Entries taken from a collection:
....

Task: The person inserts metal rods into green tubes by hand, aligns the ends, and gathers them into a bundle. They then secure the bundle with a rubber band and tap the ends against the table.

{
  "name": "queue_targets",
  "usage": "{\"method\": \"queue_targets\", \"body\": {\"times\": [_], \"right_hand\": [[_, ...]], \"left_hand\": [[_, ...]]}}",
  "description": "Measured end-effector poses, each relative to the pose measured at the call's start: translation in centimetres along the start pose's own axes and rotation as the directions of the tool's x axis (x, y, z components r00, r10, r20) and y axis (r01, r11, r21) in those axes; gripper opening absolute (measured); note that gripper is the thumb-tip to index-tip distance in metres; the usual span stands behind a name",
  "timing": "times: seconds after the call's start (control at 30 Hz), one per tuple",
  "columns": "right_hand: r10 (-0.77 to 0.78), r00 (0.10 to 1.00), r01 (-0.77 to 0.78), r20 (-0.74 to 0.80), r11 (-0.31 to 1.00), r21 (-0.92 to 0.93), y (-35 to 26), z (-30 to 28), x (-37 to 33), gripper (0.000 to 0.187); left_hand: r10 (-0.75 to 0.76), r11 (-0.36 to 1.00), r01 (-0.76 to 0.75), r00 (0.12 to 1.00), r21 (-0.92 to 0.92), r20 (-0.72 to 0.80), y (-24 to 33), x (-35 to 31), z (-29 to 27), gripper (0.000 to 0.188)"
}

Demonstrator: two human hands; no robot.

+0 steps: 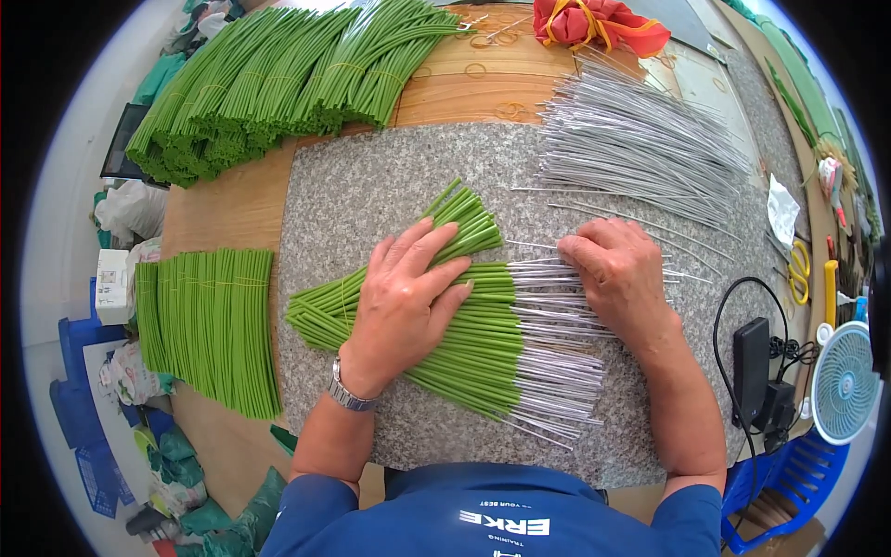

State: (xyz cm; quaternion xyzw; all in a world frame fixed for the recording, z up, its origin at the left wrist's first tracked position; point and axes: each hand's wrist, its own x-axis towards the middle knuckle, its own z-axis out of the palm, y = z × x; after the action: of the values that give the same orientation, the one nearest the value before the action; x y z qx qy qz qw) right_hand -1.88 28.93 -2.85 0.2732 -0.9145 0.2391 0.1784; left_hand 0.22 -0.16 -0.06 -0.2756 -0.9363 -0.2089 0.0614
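Note:
A fan of green tubes (483, 348) with silver wires (557, 371) sticking out of their right ends lies on a grey stone slab (362, 181). My left hand (404, 302) rests flat on the green tubes, fingers spread. My right hand (617, 274) presses down on the bare wire ends just right of the tubes. A small bunch of loose green tubes (464, 218) lies above my left hand, touching its fingertips.
A pile of bare silver wires (640, 139) lies at the slab's far right. Bundled green tubes (278, 74) sit at the far left and another bundle (209, 325) at the near left. Yellow scissors (798, 269), a small fan (845, 381), a black adapter (750, 357) and red cloth (594, 23) lie around.

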Motion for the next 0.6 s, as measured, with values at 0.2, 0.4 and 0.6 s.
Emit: {"method": "queue_targets", "body": {"times": [0.2,0.4,0.6], "right_hand": [[-0.007,0.998,0.006,0.063,1.0,0.013,0.11,0.14,0.18,0.015],[-0.033,0.998,0.034,0.049,0.999,0.0,0.11,0.11,0.33,0.018],[-0.075,0.997,0.075,0.014,0.997,-0.007,-0.33,0.21,0.73,0.011]], "left_hand": [[-0.013,1.0,0.013,1.0,-0.008,0.001,0.14,0.08,-0.14,0.025],[-0.005,1.0,0.004,1.0,-0.006,-0.003,0.08,0.05,-0.14,0.026],[-0.011,1.0,0.011,1.0,-0.004,-0.002,0.11,-0.02,-0.27,0.026]]}}
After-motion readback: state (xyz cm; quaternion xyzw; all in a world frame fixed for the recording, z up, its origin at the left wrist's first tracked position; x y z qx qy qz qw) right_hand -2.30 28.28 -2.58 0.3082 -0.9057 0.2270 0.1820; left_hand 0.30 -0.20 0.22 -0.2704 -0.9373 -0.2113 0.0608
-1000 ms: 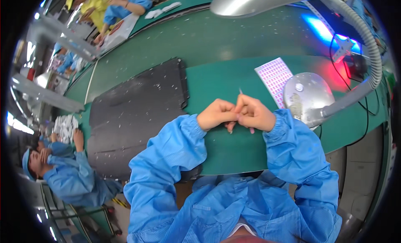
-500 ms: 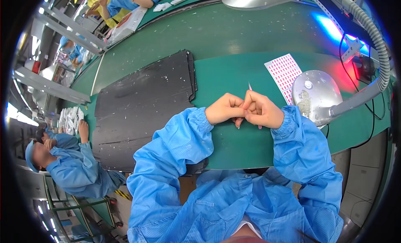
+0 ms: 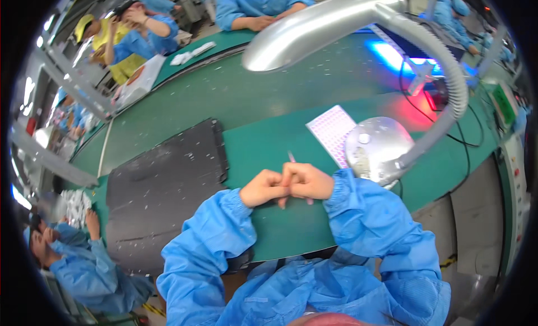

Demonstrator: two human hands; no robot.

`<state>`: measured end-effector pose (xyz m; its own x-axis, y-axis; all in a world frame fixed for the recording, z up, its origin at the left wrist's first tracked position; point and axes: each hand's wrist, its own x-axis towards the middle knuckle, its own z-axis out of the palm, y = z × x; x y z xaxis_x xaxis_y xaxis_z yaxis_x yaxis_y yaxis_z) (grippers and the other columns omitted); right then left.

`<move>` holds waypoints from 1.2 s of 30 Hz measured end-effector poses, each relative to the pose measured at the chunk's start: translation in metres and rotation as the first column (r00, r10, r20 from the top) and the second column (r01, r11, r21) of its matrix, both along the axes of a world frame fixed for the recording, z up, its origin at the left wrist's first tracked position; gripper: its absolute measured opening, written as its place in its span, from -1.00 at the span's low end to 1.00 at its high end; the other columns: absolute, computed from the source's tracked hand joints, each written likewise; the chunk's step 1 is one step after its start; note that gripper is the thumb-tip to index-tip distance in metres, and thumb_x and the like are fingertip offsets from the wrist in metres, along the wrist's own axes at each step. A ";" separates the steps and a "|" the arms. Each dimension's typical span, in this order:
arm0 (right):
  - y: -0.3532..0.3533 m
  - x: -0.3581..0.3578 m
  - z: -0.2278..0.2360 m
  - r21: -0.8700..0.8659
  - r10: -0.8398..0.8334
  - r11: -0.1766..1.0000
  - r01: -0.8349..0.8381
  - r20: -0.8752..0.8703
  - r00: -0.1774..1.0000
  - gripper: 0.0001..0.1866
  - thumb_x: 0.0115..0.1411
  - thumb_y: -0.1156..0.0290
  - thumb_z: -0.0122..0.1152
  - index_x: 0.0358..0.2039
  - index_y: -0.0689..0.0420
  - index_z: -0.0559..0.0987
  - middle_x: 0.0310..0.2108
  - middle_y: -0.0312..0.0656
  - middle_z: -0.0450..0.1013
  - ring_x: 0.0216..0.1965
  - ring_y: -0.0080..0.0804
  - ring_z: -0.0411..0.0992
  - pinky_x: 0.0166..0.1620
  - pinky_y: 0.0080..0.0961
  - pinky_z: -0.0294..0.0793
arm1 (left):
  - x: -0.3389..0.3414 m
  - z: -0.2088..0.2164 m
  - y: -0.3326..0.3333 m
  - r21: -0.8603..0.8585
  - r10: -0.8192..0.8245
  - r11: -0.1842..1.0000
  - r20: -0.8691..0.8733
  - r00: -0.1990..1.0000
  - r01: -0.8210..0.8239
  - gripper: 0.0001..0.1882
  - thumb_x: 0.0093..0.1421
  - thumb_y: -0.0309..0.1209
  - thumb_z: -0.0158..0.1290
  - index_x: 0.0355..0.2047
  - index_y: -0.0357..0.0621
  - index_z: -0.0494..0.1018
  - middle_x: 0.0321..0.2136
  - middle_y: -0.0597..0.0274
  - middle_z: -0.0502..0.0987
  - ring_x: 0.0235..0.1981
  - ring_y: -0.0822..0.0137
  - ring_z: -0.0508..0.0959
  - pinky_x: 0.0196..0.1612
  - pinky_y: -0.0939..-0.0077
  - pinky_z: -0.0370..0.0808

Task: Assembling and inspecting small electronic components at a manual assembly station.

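Note:
My left hand (image 3: 261, 189) and my right hand (image 3: 307, 181) meet fingertip to fingertip above the green table mat. Both are closed in a pinch. Whatever lies between the fingertips is too small or too hidden to make out. A slim pointed pinkish tool (image 3: 291, 156) sticks out beyond my right hand, and its pink end shows below the same hand, so it seems tucked in those fingers. Its middle is covered. Near my right hand lies a white sheet (image 3: 330, 131) with rows of small pink-red labels, partly beside the lamp's round base.
The silver lamp base (image 3: 376, 145) and its bendy neck (image 3: 455, 74) stand at the right, its head (image 3: 314, 32) overhead. Black worn sheets (image 3: 162, 191) lie stacked left of my hands. Dark cables (image 3: 468, 141) run at the right. Co-workers sit left and across the table.
The view has shifted, so table, lamp and hands appear further left and lower, and more people show at the far side. My hands stay pinched together.

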<state>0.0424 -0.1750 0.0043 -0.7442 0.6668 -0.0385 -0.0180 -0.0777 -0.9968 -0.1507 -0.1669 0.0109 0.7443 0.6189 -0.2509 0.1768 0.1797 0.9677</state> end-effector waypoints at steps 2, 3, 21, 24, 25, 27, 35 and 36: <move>-0.001 -0.006 0.010 -0.011 -0.090 0.996 0.090 -0.027 0.996 -0.66 0.05 0.52 -0.08 -0.12 0.13 0.21 -0.66 -0.25 0.35 -0.73 -0.67 0.24 -0.74 -0.76 0.15 | -0.004 0.004 0.000 -0.049 0.021 0.999 0.067 0.998 -0.018 -0.92 0.08 -0.49 -0.06 -0.47 -0.26 0.38 -0.60 0.22 0.46 -0.56 0.45 0.47 -0.47 0.68 0.39; -0.003 -0.005 0.014 0.002 -0.105 0.994 0.105 -0.014 0.994 -0.66 0.05 0.52 -0.08 -0.12 0.13 0.21 -0.66 -0.25 0.35 -0.73 -0.67 0.24 -0.74 -0.76 0.15 | -0.002 0.004 -0.001 -0.113 0.077 0.991 0.111 0.991 -0.065 -0.95 0.07 -0.51 -0.09 -0.49 -0.23 0.35 -0.57 0.19 0.46 -0.54 0.43 0.48 -0.48 0.68 0.38; -0.007 -0.005 0.000 0.258 -0.412 0.874 0.412 -0.057 0.909 -0.90 -0.02 0.52 -0.03 -0.49 0.24 0.45 -0.66 -0.30 0.35 -0.65 -0.69 0.26 -0.59 -0.74 0.21 | 0.005 0.000 0.001 -0.071 0.244 0.969 0.110 0.963 -0.238 -0.88 0.03 -0.54 -0.29 -0.59 -0.11 0.24 -0.49 0.25 0.38 -0.49 0.42 0.45 -0.50 0.69 0.35; -0.006 -0.009 0.005 0.272 -0.389 0.890 0.367 0.031 0.921 -0.92 -0.04 0.54 -0.01 -0.60 0.26 0.44 -0.67 -0.31 0.36 -0.59 -0.69 0.30 -0.54 -0.71 0.26 | 0.007 -0.004 0.004 -0.051 0.266 0.964 0.175 0.948 -0.261 -0.88 0.03 -0.55 -0.30 -0.59 -0.10 0.22 -0.47 0.27 0.35 -0.46 0.42 0.44 -0.50 0.67 0.36; -0.007 -0.007 0.005 0.217 -0.414 0.888 0.405 0.000 0.910 -0.91 -0.05 0.54 -0.01 -0.62 0.26 0.43 -0.69 -0.31 0.36 -0.59 -0.69 0.29 -0.55 -0.70 0.25 | 0.007 -0.005 0.004 -0.048 0.268 0.964 0.171 0.948 -0.263 -0.88 0.03 -0.55 -0.30 -0.59 -0.10 0.22 -0.47 0.27 0.35 -0.46 0.42 0.44 -0.50 0.67 0.36; -0.001 -0.006 -0.004 0.276 -0.446 0.865 0.420 0.036 0.894 -0.91 -0.05 0.51 0.00 -0.62 0.24 0.43 -0.71 -0.31 0.35 -0.62 -0.70 0.28 -0.57 -0.70 0.23 | 0.006 -0.005 0.004 -0.028 0.278 0.960 0.203 0.939 -0.278 -0.89 0.08 -0.48 -0.26 -0.56 -0.11 0.24 -0.46 0.30 0.34 -0.47 0.47 0.43 -0.51 0.69 0.36; 0.003 -0.010 0.000 0.688 -0.429 0.712 0.143 0.263 0.864 -0.86 0.00 0.35 -0.02 -0.55 0.11 0.48 -0.75 -0.18 0.40 -0.67 -0.31 0.44 -0.57 -0.48 0.38 | -0.003 -0.001 0.003 0.014 0.277 0.957 0.255 0.926 -0.290 -0.89 0.04 -0.58 -0.22 -0.59 -0.15 0.24 -0.40 0.24 0.30 -0.48 0.43 0.43 -0.52 0.70 0.38; 0.003 -0.005 -0.001 0.734 -0.465 0.655 0.182 0.201 0.862 -0.85 0.00 0.34 -0.04 -0.54 0.11 0.47 -0.79 -0.23 0.38 -0.69 -0.30 0.44 -0.57 -0.45 0.39 | 0.004 0.001 0.002 0.059 0.263 0.955 0.281 0.923 -0.290 -0.89 0.07 -0.57 -0.19 -0.57 -0.16 0.26 -0.39 0.24 0.30 -0.48 0.43 0.43 -0.52 0.70 0.38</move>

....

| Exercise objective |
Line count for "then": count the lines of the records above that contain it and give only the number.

| Solution for this exercise |
2